EncryptionAlgorithms

property EncryptionAlgorithms: TList<string>

The encryption algorithms that the KMS key supports.

ExpirationModel

property ExpirationModel: string

Specifies whether the KMS key's material expires.

Valid values: KEY_MATERIAL_EXPIRES | KEY_MATERIAL_DOES_NOT_EXPIRE.

KeyId

property KeyId: string

The globally unique identifier for the KMS key.

KeyManager

property KeyManager: string

The manager of the KMS key.

Valid values: AWS | CUSTOMER.

KeySpec

property KeySpec: string

Describes the type of key material in the KMS key.

Valid values: RSA_2048 | RSA_3072 | RSA_4096 | ECC_NIST_P256 | ECC_NIST_P384 | ECC_NIST_P521 | ECC_SECG_P256K1 | SYMMETRIC_DEFAULT | HMAC_224 | HMAC_256 | HMAC_384 | HMAC_512 | SM2.

KeyState

property KeyState: string

The current state of the KMS key.

Valid values: Creating | Enabled | Disabled | PendingDeletion | PendingImport | PendingReplicaDeletion | Unavailable | Updating.

KeyUsage

property KeyUsage: string

The cryptographic operations for which you can use the KMS key.

Valid values: SIGN_VERIFY | ENCRYPT_DECRYPT | GENERATE_VERIFY_MAC.

MacAlgorithms

property MacAlgorithms: TList<string>

The message authentication code (MAC) algorithm that the HMAC KMS key supports.

MultiRegion

property MultiRegion: TOptional<Boolean>

Indicates whether the KMS key is a mutli-region or regional key.

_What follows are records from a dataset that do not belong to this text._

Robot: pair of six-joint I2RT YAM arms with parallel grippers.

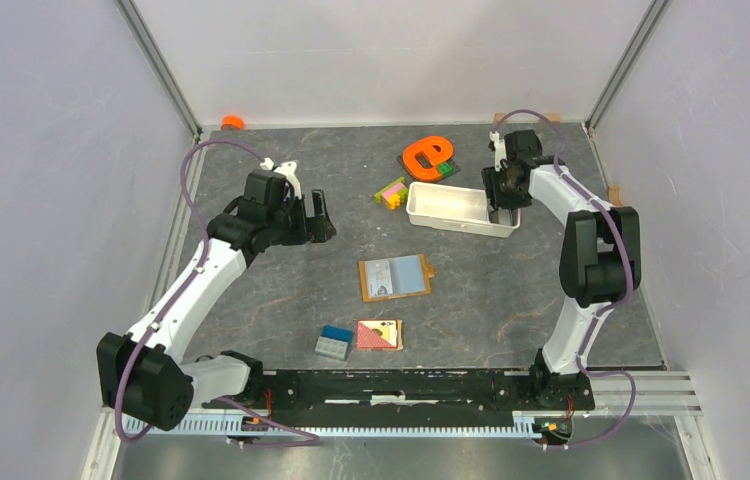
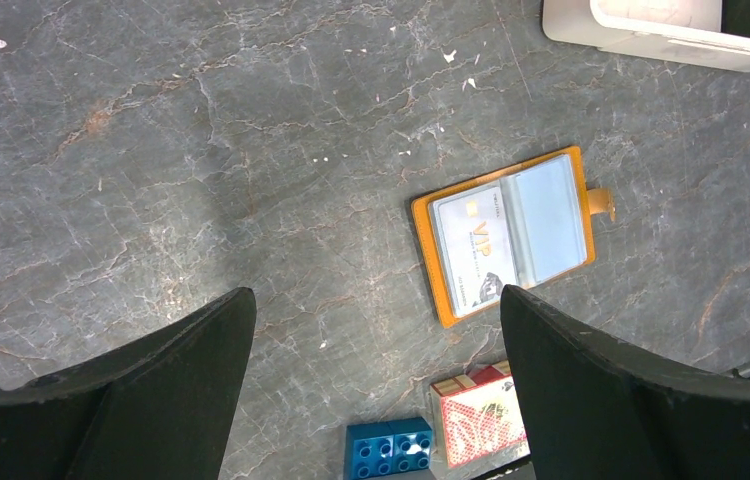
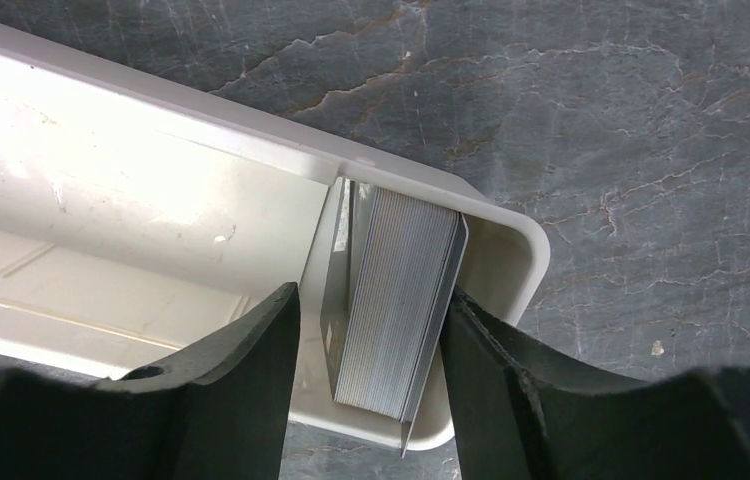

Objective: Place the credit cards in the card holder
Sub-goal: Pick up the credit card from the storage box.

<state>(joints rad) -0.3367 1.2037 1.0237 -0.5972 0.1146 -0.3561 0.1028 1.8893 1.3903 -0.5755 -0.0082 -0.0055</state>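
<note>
Left arm runs from its base at the near left corner, up and over toward the far right. The wrist is bent so the left tool points right and hangs well above the table. Its two black fingers are spread wide, nothing between them.

Right arm goes up from the near right base to a high elbow, then the forearm reaches to the far left and the wrist drops. That leaves the right tool aimed pretty much straight down. Its fingers sit either side of the credit cards: one looks pressed against the stack, the other has a sliver of gap, so not clamped.
</note>
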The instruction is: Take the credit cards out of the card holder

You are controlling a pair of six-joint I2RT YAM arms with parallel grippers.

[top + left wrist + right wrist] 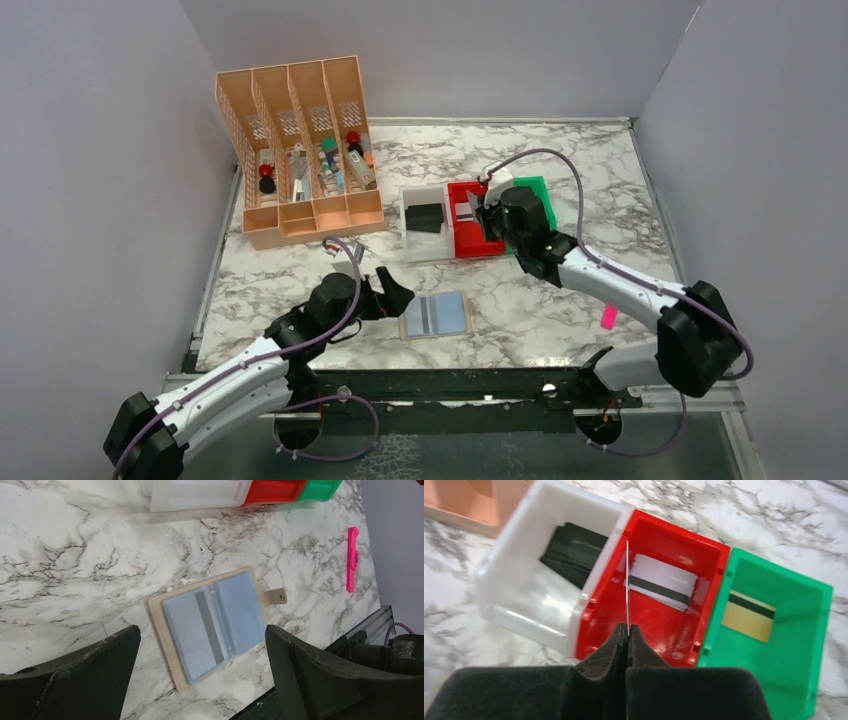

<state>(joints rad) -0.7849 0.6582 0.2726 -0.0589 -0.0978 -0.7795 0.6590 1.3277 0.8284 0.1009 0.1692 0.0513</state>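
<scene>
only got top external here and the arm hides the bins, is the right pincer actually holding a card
Observer: Yes. In the right wrist view the right pincer is shut on a thin card, seen edge-on above the red bin.
Operator: anything in the green one, arm blocks it
Observer: The green bin holds one yellowish card with a dark stripe.
Operator: and the left pincer, open or shut
Observer: Open. In the left wrist view the left pincer has its fingers wide apart, and the card holder lies open flat in view between them, not touched.
</scene>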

This value is True for multi-region primary and replica keys and False for regional KMS keys.

MultiRegionConfiguration

property MultiRegionConfiguration: IKMSMultiRegionConfiguration

Type: IKMSMultiRegionConfiguration

Lists the primary and replica keys in the same multi-region key.

This field is only present when the value of MultiRegion is True.

Origin

property Origin: string

The source of the key material for the KMS key.

PendingDeletionWindowInDays

property PendingDeletionWindowInDays: TOptional<Integer>

The waiting period before the primary key in a mutli-region key is deleted.

SigningAlgorithms

property SigningAlgorithms: TList<string>

The signing algorithm that the KMS key supports.

Valid values: RSASSA_PSS_SHA_256 | RSASSA_PSS_SHA_384 | RSASSA_PSS_SHA_512 | RSASSA_PKCS1_V1_5_SHA_256 | RSASSA_PKCS1_V1_5_SHA_384 | RSASSA_PKCS1_V1_5_SHA_512 | ECDSA_SHA_256 | ECDSA_SHA_384 | ECDSA_SHA_512 | SM2DSA.

ValidTo

property ValidTo: TOptional<TDateTime>

The date and time at which the imported key material expires.